- [Exercise directions]: Could you copy out every line of the data where the word "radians" occurs?

[[ Data under study, beginning ]]

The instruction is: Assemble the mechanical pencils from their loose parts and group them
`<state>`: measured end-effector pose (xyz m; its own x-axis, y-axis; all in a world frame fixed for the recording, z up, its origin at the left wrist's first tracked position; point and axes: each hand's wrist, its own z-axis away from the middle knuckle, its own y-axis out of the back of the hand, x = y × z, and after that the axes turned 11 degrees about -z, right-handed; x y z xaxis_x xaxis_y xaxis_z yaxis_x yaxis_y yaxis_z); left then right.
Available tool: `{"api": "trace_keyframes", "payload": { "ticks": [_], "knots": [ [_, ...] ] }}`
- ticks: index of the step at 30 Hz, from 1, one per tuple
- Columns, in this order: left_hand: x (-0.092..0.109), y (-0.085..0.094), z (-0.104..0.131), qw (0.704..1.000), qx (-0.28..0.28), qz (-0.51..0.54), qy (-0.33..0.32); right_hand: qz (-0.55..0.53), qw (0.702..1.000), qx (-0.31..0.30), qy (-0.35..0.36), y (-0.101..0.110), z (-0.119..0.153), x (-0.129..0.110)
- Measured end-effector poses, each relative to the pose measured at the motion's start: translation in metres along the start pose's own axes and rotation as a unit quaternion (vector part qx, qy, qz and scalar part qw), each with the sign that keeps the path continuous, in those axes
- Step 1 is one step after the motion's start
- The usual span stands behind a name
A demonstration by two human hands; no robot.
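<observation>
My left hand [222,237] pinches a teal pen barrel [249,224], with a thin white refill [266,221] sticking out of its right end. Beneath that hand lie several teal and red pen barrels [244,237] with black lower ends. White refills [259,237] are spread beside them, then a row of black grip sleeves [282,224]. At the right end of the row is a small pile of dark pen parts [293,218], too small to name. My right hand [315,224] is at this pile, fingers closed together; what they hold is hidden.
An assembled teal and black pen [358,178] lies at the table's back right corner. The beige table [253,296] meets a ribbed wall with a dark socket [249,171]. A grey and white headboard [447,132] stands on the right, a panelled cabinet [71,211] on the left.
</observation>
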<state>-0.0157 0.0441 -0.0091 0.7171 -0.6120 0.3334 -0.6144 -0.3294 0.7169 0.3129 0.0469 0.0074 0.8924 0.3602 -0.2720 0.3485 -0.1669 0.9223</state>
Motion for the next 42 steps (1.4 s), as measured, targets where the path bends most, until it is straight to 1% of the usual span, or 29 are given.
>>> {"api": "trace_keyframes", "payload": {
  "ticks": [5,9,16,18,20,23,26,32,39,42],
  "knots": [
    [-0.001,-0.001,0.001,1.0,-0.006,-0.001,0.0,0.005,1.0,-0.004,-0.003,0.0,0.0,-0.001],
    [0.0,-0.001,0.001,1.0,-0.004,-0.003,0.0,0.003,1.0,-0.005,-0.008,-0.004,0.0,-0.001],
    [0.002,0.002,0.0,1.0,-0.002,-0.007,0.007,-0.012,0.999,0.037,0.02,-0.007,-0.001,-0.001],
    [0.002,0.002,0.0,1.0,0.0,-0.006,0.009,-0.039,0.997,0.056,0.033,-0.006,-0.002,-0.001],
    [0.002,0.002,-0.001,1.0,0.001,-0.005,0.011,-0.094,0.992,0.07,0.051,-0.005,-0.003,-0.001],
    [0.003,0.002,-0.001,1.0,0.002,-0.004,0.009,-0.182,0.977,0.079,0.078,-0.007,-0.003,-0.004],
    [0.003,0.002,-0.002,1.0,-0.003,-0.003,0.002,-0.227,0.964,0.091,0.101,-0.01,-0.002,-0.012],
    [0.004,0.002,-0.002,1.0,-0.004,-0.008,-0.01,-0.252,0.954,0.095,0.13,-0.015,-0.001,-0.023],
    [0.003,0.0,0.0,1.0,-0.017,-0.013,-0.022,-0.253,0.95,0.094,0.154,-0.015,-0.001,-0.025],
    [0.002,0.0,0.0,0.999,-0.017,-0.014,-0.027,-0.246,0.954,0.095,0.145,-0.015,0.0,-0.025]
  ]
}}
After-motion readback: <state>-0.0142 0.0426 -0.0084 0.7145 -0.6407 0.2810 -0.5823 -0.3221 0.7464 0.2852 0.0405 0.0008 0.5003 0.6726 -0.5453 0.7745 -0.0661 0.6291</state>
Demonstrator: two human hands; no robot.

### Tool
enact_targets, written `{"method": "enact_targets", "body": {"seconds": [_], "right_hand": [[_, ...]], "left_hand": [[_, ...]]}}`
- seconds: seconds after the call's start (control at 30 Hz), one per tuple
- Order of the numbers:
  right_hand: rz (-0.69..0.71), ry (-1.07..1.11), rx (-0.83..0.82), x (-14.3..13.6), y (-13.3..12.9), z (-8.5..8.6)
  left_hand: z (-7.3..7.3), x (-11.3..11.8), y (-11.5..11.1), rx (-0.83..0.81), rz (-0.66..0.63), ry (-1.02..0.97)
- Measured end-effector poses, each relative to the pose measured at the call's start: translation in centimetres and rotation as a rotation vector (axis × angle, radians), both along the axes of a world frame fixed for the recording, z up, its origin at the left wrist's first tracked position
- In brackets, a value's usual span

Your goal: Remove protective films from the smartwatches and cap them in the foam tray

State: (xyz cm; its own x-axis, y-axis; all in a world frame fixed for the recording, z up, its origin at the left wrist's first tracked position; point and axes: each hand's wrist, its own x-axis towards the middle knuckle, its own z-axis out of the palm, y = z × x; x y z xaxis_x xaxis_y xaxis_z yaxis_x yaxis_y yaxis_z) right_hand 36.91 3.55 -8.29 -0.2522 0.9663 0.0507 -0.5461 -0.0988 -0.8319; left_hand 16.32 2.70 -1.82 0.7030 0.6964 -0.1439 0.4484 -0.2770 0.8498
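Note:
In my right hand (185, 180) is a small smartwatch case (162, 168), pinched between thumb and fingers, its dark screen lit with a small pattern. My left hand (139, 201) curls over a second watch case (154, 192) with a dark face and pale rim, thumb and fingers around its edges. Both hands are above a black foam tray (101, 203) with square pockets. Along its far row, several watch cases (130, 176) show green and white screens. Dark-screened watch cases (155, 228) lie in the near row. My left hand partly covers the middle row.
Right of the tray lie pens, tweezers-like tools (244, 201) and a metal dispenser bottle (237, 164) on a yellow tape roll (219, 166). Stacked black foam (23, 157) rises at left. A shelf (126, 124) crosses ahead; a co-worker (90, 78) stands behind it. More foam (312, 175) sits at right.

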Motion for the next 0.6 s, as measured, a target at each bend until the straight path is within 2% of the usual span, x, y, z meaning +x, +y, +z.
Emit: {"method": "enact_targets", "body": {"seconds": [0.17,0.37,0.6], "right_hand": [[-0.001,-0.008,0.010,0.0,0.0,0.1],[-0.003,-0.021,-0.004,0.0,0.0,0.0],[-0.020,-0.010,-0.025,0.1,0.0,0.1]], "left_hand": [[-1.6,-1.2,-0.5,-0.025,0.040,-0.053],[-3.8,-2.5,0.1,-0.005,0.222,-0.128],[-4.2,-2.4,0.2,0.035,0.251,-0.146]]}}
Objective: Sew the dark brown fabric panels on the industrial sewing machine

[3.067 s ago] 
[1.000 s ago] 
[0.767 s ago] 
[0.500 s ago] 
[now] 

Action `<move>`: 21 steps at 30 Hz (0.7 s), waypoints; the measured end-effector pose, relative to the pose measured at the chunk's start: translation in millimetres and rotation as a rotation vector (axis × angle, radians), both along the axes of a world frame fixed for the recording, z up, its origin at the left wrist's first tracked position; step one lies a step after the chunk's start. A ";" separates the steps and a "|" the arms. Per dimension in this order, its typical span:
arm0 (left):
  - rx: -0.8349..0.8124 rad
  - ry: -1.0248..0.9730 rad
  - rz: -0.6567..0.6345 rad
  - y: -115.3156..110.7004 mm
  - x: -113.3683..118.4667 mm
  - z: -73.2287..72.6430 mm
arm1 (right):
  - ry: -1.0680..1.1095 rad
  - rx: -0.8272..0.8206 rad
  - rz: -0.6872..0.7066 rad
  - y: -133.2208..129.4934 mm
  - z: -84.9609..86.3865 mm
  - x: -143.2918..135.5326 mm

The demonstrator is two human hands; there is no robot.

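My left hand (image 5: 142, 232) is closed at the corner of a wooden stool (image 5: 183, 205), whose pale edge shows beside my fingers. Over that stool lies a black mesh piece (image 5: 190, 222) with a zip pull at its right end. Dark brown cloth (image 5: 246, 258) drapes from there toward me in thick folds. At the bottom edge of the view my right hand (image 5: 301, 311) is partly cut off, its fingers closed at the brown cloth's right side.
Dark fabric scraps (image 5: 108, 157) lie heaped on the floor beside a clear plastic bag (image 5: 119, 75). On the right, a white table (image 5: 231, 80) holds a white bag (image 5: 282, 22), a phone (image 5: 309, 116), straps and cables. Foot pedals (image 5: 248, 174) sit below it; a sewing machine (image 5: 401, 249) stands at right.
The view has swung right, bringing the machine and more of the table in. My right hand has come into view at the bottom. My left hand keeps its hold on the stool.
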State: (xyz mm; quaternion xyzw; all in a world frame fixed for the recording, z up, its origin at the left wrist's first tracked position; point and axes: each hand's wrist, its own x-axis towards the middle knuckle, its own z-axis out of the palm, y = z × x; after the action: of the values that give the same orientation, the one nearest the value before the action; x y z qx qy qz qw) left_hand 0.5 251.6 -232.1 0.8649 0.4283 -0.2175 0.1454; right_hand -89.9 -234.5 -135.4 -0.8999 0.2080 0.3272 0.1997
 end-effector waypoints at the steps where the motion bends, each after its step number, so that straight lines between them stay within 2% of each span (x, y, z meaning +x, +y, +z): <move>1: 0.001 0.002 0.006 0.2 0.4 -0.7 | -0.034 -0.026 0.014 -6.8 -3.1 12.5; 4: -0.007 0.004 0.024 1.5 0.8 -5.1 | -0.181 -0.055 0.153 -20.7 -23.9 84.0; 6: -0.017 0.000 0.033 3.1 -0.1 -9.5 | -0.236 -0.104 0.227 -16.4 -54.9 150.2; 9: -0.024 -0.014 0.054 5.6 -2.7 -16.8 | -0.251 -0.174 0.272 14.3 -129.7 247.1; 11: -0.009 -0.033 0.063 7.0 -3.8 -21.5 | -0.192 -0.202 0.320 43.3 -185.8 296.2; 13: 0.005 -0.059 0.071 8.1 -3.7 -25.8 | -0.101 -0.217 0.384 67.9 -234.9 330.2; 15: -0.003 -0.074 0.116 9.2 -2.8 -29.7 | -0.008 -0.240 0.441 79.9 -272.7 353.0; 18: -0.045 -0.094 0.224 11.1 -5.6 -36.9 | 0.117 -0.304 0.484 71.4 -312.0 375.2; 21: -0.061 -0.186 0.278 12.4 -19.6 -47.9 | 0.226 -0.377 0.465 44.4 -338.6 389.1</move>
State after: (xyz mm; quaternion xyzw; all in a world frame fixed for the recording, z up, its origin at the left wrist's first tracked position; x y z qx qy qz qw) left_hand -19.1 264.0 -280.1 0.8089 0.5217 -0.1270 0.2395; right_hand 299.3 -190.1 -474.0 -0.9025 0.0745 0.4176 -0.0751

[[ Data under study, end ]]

- [Answer section]:
- Measured end-effector poses, each relative to the pose measured at the call's start: translation in centimetres and rotation as a rotation vector (axis × angle, radians), both along the axes of a world frame fixed for the recording, z up, its origin at the left wrist's first tracked position
Action `<move>`: 21 steps at 30 Hz (0.7 s), waypoints; the measured end-effector pose, relative to the pose measured at the chunk's start: translation in millimetres and rotation as a rotation vector (axis × angle, radians), both along the axes of a world frame fixed for the recording, z up, its origin at the left wrist's first tracked position; step one lies a step after the chunk's start. A ";" separates the steps and a "|" the arms. Per dimension in this order, its typical span:

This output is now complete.